Exercise prompt
Report every line of the records beneath this task that holds the string "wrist".

══ Data in this exercise

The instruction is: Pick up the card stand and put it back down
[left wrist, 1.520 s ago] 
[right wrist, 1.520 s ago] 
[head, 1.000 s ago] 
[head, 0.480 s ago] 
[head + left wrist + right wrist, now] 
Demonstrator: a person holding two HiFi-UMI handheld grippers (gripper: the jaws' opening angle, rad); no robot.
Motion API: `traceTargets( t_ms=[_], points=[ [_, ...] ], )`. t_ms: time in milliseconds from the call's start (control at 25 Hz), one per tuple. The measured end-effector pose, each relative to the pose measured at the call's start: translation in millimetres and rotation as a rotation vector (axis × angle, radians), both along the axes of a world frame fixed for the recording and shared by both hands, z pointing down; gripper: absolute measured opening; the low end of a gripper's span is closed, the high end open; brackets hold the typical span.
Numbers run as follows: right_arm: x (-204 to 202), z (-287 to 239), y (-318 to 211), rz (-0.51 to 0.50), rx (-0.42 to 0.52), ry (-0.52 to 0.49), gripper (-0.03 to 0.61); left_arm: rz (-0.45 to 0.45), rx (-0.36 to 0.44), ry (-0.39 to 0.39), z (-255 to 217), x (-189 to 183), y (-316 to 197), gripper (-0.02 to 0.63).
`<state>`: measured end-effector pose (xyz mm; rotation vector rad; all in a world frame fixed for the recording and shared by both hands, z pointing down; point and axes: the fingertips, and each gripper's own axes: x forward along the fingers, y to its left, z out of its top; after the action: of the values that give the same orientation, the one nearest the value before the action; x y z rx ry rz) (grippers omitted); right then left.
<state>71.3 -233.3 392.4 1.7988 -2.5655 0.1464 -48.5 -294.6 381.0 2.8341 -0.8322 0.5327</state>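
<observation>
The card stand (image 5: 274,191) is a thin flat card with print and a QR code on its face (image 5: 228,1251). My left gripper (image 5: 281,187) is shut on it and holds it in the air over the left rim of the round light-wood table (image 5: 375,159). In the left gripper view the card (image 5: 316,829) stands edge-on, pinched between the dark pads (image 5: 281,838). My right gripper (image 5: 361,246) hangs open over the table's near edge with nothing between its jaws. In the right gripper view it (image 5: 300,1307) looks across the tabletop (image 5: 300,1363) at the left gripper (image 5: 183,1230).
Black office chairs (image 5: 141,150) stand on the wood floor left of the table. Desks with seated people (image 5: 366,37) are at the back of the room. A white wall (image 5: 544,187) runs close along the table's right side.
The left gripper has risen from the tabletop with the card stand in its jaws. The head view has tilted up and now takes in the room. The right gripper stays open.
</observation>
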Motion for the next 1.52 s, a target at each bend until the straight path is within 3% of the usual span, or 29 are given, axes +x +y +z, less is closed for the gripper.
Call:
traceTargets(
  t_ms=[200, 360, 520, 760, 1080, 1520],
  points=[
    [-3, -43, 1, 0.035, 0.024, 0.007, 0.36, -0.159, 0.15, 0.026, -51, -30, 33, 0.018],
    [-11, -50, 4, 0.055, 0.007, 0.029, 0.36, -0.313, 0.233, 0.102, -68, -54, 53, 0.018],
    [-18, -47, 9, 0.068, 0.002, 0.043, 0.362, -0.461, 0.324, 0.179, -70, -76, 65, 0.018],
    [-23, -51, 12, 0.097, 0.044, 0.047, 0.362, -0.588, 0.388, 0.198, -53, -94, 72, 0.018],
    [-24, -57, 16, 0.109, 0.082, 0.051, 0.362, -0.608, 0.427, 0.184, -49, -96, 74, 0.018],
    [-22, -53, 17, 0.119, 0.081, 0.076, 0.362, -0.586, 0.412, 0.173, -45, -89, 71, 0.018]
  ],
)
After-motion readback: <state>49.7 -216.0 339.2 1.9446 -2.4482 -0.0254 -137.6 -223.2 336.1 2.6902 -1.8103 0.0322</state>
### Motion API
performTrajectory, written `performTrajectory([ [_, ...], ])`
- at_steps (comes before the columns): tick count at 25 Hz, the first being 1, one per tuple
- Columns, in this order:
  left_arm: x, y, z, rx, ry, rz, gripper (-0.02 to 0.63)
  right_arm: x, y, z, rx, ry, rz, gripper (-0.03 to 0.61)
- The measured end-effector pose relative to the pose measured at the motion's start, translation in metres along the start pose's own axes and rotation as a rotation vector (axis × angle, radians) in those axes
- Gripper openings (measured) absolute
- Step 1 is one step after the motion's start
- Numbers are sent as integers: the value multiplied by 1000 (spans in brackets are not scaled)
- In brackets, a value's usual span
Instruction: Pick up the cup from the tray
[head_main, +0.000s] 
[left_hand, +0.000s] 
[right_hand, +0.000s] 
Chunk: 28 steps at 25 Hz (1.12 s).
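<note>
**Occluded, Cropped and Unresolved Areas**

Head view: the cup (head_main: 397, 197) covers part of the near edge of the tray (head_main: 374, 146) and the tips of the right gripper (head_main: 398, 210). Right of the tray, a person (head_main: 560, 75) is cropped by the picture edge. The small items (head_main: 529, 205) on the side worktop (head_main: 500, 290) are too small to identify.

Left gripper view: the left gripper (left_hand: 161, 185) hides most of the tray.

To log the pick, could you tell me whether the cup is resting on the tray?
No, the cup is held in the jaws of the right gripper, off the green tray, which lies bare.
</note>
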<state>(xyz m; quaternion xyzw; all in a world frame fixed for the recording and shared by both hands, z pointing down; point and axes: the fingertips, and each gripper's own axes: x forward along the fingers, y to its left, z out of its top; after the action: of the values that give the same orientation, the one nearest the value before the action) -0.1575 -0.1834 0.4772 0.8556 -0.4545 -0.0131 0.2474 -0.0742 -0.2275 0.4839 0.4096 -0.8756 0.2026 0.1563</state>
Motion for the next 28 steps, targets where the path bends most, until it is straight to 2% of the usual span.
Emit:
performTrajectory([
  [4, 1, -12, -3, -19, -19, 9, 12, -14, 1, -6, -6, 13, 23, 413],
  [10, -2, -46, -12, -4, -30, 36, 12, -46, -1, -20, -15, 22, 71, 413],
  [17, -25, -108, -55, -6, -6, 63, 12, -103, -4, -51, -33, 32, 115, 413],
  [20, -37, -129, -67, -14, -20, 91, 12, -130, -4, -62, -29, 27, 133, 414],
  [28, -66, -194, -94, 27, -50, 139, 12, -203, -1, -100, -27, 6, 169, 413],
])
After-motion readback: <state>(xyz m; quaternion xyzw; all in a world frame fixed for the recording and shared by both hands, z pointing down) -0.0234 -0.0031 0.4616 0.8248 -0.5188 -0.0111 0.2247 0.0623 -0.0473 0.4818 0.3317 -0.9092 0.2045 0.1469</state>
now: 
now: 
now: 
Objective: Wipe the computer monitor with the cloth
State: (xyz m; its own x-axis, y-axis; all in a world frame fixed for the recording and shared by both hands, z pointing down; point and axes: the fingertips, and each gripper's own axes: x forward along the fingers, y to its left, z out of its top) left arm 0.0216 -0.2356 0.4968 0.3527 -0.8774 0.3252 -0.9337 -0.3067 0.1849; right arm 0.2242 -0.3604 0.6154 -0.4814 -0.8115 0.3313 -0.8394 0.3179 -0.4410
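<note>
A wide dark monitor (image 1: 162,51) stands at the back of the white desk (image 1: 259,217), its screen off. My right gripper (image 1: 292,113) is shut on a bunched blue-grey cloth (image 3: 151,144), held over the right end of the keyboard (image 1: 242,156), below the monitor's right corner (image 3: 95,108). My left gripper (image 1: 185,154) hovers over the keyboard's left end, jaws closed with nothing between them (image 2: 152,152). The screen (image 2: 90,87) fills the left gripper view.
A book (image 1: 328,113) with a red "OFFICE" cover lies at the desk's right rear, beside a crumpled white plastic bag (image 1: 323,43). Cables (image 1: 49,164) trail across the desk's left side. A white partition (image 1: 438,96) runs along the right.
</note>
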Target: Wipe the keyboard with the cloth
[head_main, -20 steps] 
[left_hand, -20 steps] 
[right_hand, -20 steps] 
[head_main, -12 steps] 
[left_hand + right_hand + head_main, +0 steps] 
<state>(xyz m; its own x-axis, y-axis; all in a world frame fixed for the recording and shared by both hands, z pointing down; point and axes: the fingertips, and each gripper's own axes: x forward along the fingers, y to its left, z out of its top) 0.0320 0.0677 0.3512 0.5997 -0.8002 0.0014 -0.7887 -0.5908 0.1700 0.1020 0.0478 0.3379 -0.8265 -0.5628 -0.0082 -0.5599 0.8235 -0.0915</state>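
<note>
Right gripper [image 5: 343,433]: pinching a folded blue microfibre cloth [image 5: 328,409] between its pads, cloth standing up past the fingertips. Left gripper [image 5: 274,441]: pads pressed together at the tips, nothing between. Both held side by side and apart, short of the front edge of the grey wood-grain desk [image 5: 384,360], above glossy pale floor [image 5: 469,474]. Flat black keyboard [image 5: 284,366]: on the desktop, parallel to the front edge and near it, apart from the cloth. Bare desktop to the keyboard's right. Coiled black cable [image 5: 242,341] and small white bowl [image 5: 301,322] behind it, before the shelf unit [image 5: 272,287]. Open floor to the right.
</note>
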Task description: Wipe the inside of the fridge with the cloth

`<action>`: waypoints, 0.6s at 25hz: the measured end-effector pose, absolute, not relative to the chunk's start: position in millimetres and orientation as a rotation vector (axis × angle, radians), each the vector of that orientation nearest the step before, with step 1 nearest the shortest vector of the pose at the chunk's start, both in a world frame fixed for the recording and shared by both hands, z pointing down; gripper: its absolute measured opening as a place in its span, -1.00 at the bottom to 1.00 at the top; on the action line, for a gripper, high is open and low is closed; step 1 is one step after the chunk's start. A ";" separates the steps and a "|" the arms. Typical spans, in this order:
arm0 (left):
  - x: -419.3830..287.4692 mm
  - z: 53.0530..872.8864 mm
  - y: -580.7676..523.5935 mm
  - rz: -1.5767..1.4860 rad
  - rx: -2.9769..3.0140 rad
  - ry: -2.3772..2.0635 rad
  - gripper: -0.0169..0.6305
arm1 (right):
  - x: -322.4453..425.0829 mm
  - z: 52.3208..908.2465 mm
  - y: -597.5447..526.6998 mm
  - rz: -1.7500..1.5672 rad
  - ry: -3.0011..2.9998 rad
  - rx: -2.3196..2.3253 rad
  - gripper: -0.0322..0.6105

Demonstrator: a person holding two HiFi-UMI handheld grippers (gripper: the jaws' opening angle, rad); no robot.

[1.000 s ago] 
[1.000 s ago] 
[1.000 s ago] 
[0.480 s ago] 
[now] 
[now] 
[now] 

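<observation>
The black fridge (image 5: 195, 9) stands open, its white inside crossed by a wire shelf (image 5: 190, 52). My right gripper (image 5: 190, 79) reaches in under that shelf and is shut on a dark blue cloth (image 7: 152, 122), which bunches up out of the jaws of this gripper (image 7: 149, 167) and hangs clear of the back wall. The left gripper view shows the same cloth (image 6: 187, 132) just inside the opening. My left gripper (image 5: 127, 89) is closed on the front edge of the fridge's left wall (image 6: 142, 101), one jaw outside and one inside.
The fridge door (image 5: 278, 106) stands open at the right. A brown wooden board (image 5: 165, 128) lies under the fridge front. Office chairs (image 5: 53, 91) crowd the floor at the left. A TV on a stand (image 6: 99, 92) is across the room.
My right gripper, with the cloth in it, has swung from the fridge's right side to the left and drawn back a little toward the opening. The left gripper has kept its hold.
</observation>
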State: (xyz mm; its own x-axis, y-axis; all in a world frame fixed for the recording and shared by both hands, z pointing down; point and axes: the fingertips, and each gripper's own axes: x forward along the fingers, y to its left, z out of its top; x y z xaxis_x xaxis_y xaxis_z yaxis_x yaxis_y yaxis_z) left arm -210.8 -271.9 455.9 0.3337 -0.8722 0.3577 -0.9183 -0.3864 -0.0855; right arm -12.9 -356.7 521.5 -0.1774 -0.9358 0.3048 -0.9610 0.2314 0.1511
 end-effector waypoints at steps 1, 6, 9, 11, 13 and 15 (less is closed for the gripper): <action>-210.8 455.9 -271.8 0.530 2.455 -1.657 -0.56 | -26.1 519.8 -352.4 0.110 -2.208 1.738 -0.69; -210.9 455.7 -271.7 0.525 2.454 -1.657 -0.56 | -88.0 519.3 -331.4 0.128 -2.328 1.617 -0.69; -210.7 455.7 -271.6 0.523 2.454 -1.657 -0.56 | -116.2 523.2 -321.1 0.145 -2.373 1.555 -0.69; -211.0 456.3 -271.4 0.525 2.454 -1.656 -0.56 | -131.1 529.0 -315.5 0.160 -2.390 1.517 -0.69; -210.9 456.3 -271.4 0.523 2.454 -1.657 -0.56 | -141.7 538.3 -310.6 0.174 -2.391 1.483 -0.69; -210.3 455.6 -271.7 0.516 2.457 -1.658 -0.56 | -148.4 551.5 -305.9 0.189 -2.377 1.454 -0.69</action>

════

Written answer
[left wrist, 1.520 s ago] 
[right wrist, 1.520 s ago] 
[head + left wrist + right wrist, now] 

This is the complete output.